String columns cannot be directly in with some of the models such as LogisticRegression. Neither are categorical columns. Our strategy is to convert string and categorical variables into a series of binary dummies. 

To convert indexed categorical values into a vector of binary indicators, we can leverage `OneHotEncoder`

Finally, we need to assemble a vector column with all the numerical features. This is achieved by `VectorAssembler`


- [StringIndexer](https://spark.apache.org/docs/latest/api/python/pyspark.ml.html#pyspark.ml.feature.StringIndexer): for convert string labels into numerical labels (0, 1,...), ordered by label frequencies
- [OneHotEncoderEstimator](https://spark.apache.org/docs/latest/api/python/pyspark.ml.html#pyspark.ml.feature.OneHotEncoderEstimator): mapping a column of category indices to a column of binary vectors (the least frequent one will be dropped by default).
- [VectorAssembler](https://spark.apache.org/docs/latest/api/python/pyspark.ml.html#pyspark.ml.feature.VectorAssembler): merges multiple columns into one vector columns needed for most algorithms

In [0]:
# use stringIndexer to convert the Embarked and Sex columns

from pyspark.ml.feature import StringIndexer,VectorAssembler

si =StringIndexer(inputCols=["Embarked", "Sex"], outputCols = ["Embarked_idx", "Sex_idx"])
titanic_final_si = si.fit(titanic_final).transform(titanic_final)

titanic_final_si.limit(5).display()

Survived,Age,Pclass,Sex,SibSp,fare,Parch,Embarked,AgeNA,Embarked_idx,Sex_idx
0.0,22.0,3.0,male,1.0,7.25,0.0,S,0.0,0.0,0.0
1.0,38.0,1.0,female,1.0,71.2833,0.0,C,0.0,1.0,1.0
1.0,26.0,3.0,female,0.0,7.925,0.0,S,0.0,0.0,1.0
1.0,35.0,1.0,female,1.0,53.1,0.0,S,0.0,0.0,1.0
0.0,35.0,3.0,male,0.0,8.05,0.0,S,0.0,0.0,0.0


In [0]:
# use oneHotEncoder to convert the Sex_idx and Embarked_idx column
from pyspark.ml.feature import OneHotEncoder

ohe = OneHotEncoder(inputCols=["Embarked_idx", "Sex_idx"], outputCols=["Embarked_ohe", "Sex_ohe"])
titanic_final_ohe = ohe.fit(titanic_final_si).transform(titanic_final_si)

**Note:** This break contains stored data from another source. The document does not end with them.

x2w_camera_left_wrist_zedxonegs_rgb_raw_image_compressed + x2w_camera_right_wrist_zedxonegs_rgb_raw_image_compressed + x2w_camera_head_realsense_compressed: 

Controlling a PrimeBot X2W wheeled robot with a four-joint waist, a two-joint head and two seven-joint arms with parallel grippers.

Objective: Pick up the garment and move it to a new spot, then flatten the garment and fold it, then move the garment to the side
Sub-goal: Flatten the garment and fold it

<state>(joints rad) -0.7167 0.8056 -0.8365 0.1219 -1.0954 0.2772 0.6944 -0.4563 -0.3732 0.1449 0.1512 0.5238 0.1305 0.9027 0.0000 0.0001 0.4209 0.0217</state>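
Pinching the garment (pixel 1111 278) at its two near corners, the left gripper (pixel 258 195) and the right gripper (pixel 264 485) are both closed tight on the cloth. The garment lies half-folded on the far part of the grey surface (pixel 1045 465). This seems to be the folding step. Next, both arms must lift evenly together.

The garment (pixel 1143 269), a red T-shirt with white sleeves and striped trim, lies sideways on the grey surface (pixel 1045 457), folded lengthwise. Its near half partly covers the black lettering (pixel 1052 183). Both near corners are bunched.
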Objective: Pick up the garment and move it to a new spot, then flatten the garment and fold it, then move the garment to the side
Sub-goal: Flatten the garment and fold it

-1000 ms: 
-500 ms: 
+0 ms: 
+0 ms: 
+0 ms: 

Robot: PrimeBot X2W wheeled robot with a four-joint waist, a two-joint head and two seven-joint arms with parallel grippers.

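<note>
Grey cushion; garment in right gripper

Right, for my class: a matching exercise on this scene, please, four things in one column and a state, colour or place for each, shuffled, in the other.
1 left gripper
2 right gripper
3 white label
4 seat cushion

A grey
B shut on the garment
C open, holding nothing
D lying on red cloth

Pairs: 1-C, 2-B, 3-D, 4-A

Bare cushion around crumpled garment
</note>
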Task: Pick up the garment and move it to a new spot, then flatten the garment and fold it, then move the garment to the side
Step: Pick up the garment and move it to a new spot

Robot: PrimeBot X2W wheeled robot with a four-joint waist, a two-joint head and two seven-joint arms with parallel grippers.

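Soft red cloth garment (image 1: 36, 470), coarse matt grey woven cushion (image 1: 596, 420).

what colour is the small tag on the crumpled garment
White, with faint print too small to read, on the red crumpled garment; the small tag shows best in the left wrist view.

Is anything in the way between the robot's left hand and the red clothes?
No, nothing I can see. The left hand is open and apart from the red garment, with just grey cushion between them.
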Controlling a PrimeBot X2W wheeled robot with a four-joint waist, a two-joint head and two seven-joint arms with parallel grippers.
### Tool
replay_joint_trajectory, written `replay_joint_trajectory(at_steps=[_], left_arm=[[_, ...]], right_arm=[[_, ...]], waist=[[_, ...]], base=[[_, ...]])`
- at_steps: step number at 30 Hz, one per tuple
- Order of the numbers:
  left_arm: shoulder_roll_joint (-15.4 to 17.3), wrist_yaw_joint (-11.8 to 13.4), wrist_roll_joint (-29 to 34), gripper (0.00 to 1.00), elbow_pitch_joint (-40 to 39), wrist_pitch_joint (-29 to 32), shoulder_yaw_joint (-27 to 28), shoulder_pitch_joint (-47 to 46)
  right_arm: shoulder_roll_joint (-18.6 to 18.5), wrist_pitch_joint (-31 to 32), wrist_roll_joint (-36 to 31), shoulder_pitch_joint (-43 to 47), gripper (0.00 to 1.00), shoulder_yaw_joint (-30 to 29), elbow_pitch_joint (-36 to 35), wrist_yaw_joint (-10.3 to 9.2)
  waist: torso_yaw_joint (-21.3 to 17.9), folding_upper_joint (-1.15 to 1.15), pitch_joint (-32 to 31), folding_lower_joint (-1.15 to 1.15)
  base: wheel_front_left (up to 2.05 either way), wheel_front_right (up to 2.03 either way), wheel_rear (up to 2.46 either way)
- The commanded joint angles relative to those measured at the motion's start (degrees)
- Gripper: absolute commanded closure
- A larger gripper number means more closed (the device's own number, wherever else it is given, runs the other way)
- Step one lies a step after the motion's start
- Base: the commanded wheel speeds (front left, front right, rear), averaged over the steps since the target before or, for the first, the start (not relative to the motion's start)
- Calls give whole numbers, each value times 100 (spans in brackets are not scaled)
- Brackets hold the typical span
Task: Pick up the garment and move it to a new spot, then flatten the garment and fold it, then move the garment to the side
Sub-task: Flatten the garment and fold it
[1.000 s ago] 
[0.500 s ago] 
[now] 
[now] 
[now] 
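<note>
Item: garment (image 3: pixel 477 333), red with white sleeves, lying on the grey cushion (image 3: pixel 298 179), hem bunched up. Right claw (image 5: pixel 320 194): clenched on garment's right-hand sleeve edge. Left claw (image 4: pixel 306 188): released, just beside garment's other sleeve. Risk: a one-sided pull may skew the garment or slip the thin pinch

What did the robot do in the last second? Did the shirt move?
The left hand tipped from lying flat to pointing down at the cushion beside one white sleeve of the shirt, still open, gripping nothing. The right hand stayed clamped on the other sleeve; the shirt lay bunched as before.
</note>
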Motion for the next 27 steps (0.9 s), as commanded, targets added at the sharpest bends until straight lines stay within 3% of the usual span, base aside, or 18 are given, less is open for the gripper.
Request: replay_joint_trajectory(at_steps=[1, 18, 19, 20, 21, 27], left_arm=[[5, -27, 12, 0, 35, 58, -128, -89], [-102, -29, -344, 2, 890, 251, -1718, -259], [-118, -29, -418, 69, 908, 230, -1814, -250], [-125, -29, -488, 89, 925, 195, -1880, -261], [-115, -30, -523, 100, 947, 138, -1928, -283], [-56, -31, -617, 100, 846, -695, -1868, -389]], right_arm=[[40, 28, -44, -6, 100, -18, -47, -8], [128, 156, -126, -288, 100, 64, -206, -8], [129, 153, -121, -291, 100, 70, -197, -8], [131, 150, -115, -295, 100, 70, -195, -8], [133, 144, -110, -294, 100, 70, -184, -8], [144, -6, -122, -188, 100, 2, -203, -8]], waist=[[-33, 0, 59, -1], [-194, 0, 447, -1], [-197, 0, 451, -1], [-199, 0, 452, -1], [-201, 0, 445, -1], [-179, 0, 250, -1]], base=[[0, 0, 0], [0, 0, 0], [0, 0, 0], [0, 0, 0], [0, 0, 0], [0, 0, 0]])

titanic_final_ohe.limit(5).display()

Survived,Age,Pclass,Sex,SibSp,fare,Parch,Embarked,AgeNA,Embarked_idx,Sex_idx,Embarked_ohe,Sex_ohe
0.0,22.0,3.0,male,1.0,7.25,0.0,S,0.0,0.0,0.0,"Map(vectorType -> sparse, length -> 2, indices -> List(0), values -> List(1.0))","Map(vectorType -> sparse, length -> 1, indices -> List(0), values -> List(1.0))"
1.0,38.0,1.0,female,1.0,71.2833,0.0,C,0.0,1.0,1.0,"Map(vectorType -> sparse, length -> 2, indices -> List(1), values -> List(1.0))","Map(vectorType -> sparse, length -> 1, indices -> List(), values -> List())"
1.0,26.0,3.0,female,0.0,7.925,0.0,S,0.0,0.0,1.0,"Map(vectorType -> sparse, length -> 2, indices -> List(0), values -> List(1.0))","Map(vectorType -> sparse, length -> 1, indices -> List(), values -> List())"
1.0,35.0,1.0,female,1.0,53.1,0.0,S,0.0,0.0,1.0,"Map(vectorType -> sparse, length -> 2, indices -> List(0), values -> List(1.0))","Map(vectorType -> sparse, length -> 1, indices -> List(), values -> List())"
0.0,35.0,3.0,male,0.0,8.05,0.0,S,0.0,0.0,0.0,"Map(vectorType -> sparse, length -> 2, indices -> List(0), values -> List(1.0))","Map(vectorType -> sparse, length -> 1, indices -> List(0), values -> List(1.0))"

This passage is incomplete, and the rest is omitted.